Deputy Speaker of the Cherokee Nation Tribal Council
- In office September 14, 2015 – August 29, 2024
- Preceded by: Janelle Fullbright
- Succeeded by: Kevin Easley Jr.

Cherokee Nation Tribal Councilor for the 11th district
- In office October 22, 2013 – August 29, 2024
- Preceded by: Chuck Hoskin Jr.
- Succeeded by: Kendra McGeady

Personal details
- Citizenship: American Cherokee Nation
- Parent: Anna Sixkiller Mitchell (mother);
- Awards: Cherokee National Treasure

= Victoria Vazquez =

American artist and politician

Victoria Vazquez is a Cherokee Nation artist and politician who served on the Cherokee Nation Tribal Council from 2013 to 2024. She was named a Cherokee National Treasure in 2012.

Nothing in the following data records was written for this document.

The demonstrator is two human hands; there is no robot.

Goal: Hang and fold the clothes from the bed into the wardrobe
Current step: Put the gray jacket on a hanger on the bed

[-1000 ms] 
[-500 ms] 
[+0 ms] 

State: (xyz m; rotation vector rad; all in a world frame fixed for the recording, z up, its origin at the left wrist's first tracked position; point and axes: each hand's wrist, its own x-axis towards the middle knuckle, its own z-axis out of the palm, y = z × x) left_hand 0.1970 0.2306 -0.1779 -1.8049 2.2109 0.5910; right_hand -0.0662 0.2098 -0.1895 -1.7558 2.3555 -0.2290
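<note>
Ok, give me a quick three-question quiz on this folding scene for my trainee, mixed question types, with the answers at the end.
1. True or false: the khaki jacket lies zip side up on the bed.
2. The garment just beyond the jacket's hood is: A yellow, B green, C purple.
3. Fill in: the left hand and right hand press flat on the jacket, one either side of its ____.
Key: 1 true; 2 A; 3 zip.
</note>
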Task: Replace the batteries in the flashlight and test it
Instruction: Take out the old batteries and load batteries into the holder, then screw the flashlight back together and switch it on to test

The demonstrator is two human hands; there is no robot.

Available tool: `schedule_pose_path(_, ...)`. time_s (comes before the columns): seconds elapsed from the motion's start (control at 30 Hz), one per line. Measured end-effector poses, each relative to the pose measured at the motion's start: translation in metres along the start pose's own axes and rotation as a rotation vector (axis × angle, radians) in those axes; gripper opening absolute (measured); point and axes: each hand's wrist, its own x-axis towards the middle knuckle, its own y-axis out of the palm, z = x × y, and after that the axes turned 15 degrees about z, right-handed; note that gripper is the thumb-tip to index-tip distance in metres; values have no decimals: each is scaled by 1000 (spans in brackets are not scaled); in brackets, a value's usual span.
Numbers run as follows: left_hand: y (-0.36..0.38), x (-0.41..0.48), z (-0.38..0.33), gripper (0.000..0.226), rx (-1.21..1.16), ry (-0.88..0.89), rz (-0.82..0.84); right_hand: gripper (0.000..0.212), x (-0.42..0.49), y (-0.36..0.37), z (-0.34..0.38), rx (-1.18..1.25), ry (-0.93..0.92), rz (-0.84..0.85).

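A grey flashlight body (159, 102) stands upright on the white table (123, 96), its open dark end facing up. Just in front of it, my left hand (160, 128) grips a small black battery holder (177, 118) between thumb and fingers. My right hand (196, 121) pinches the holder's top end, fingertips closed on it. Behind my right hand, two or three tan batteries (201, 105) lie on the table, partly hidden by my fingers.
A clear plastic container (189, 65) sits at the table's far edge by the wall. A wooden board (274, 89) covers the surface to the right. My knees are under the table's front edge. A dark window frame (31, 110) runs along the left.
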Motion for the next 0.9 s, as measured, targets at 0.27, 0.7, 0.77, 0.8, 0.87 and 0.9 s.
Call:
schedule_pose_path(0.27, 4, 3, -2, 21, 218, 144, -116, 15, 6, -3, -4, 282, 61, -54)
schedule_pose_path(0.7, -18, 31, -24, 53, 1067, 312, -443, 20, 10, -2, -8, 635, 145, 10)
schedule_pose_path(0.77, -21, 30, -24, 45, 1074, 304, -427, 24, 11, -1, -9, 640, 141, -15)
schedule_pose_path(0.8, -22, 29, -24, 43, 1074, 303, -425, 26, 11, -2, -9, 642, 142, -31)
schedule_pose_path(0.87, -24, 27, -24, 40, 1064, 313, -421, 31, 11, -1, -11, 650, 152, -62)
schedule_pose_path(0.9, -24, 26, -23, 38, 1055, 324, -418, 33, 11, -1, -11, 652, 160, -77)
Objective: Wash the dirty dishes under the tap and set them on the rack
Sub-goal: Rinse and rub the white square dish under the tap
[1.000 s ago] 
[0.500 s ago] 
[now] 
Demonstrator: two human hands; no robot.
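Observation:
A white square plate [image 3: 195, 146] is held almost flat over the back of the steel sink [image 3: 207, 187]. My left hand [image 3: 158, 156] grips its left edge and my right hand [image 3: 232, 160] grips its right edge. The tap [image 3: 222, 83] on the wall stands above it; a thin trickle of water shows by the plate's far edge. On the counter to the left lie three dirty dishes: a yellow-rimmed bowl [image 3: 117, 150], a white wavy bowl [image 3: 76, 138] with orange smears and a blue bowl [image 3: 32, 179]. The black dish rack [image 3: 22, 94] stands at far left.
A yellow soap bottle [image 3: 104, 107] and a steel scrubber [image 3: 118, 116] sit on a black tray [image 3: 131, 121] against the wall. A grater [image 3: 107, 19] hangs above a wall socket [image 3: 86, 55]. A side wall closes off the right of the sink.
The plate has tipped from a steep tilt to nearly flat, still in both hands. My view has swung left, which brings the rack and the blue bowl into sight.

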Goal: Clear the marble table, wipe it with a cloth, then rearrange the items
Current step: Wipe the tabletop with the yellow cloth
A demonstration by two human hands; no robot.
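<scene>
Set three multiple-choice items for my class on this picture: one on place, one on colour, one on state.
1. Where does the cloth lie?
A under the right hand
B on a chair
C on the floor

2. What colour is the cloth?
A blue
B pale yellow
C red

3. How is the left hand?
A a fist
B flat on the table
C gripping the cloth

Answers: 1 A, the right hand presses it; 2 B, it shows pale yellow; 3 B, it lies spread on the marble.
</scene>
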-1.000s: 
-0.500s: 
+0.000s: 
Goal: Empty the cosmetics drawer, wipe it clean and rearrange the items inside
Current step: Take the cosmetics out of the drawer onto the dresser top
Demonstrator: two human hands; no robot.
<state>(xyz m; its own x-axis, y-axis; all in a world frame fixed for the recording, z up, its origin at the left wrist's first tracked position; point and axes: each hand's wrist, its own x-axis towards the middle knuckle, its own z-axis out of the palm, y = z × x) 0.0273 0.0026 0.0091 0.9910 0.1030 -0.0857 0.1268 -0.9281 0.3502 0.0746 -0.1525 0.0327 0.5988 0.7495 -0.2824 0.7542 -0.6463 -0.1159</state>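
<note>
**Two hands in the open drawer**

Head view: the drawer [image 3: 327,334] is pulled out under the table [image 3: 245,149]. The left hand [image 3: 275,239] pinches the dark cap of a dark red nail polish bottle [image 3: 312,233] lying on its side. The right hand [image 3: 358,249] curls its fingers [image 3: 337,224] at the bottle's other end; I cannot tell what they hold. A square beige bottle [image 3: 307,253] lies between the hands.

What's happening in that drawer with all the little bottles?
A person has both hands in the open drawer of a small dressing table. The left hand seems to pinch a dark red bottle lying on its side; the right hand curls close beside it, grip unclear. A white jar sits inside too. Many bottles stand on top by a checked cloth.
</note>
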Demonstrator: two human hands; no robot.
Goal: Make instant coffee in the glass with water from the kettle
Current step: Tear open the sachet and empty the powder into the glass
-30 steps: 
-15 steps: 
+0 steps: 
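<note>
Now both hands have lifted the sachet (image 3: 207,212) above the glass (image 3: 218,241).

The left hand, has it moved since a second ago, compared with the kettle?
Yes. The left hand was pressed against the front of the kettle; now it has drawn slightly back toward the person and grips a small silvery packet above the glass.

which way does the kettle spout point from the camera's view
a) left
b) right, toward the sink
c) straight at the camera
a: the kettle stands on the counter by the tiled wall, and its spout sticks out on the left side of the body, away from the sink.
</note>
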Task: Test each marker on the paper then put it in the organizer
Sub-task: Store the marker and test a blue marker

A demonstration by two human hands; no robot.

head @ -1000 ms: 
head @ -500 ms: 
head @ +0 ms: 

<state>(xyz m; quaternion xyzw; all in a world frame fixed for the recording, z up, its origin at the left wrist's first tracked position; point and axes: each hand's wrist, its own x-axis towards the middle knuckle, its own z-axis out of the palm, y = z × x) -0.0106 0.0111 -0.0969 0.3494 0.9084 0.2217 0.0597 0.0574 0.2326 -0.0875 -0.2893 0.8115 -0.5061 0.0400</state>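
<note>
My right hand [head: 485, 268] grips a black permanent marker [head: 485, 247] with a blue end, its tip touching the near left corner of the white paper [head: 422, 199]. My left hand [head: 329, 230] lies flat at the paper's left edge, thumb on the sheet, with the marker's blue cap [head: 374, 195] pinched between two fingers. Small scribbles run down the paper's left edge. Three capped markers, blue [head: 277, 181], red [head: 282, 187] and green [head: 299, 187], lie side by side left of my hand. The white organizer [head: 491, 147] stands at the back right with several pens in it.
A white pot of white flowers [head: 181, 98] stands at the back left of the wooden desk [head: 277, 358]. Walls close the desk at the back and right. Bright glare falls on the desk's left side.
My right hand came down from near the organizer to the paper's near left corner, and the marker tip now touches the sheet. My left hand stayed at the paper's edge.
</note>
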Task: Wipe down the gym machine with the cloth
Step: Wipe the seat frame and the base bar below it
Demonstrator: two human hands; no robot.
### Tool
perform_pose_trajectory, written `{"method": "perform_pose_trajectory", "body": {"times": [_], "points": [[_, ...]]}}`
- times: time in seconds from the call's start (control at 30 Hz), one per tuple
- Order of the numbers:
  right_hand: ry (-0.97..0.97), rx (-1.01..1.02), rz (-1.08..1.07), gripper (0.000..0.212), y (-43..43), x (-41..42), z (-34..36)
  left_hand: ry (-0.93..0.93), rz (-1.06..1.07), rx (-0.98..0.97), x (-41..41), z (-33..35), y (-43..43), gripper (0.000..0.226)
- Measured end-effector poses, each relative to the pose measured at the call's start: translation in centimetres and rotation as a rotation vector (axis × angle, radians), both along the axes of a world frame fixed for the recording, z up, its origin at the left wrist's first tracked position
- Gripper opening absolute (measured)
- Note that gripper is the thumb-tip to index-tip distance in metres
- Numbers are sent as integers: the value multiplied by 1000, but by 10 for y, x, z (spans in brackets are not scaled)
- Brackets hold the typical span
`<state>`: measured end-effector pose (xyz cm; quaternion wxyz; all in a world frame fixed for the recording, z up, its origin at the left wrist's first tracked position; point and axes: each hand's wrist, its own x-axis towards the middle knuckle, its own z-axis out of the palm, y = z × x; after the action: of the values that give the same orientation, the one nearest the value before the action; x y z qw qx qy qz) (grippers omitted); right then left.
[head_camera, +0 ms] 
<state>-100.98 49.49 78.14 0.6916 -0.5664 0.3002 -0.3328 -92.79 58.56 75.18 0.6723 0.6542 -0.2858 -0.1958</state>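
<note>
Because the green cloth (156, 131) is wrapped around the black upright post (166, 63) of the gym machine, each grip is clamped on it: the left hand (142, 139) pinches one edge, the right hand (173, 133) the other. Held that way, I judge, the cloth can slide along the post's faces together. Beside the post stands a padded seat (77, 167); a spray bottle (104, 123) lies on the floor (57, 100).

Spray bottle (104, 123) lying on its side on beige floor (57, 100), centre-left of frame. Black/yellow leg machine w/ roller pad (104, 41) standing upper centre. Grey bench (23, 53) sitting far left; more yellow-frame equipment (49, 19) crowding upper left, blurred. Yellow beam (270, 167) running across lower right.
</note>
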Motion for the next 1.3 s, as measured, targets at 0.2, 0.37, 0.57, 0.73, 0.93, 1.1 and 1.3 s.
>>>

==Early life and artistic career==
Victoria Mitchell was born to Anna Sixkiller Mitchell and Robert Clay Mitchell. Her mother was a Cherokee artist credited with reviving traditional Southeastern Woodlands-style pottery. Victoria was awarded a Smithsonian Native Arts Fellowship in 2005 and her work is displayed National Museum of the American Indian. She was named a Cherokee National Treasure in 2012 for her traditional pottery. She worked as a self-employed potter and pottery teacher for twenty years before running for office.

==Cherokee Nation tribal council==
In August 2013, Chuck Hoskin Jr. resigned from the Cherokee Nation tribal council's 11th district seat to serve as the Nation's Secretary of State. Vazquez ran in the October special election for the seat against Dana Jim and Lana Morris Daugherty. She won the special election and was sworn in on October 22, 2013. On September 14, 2015, she was sworn in as the deputy speaker of the Cherokee Nation tribal council after being elected by fellow councillors the month prior. She was re-elected without opposition in 2017 after her only opponent to file was disqualified by the Cherokee Nation Election Commission and sworn in for a second term on August 14. She was re-elected deputy speaker of the tribal council on August 15, 2017. In 2021 she won re-election with 63% of the vote beating Mike Purcell, Randy Junior White, and Mason Hudson. She was re-elected as deputy speaker again in 2021. She resigned on August 29, 2024.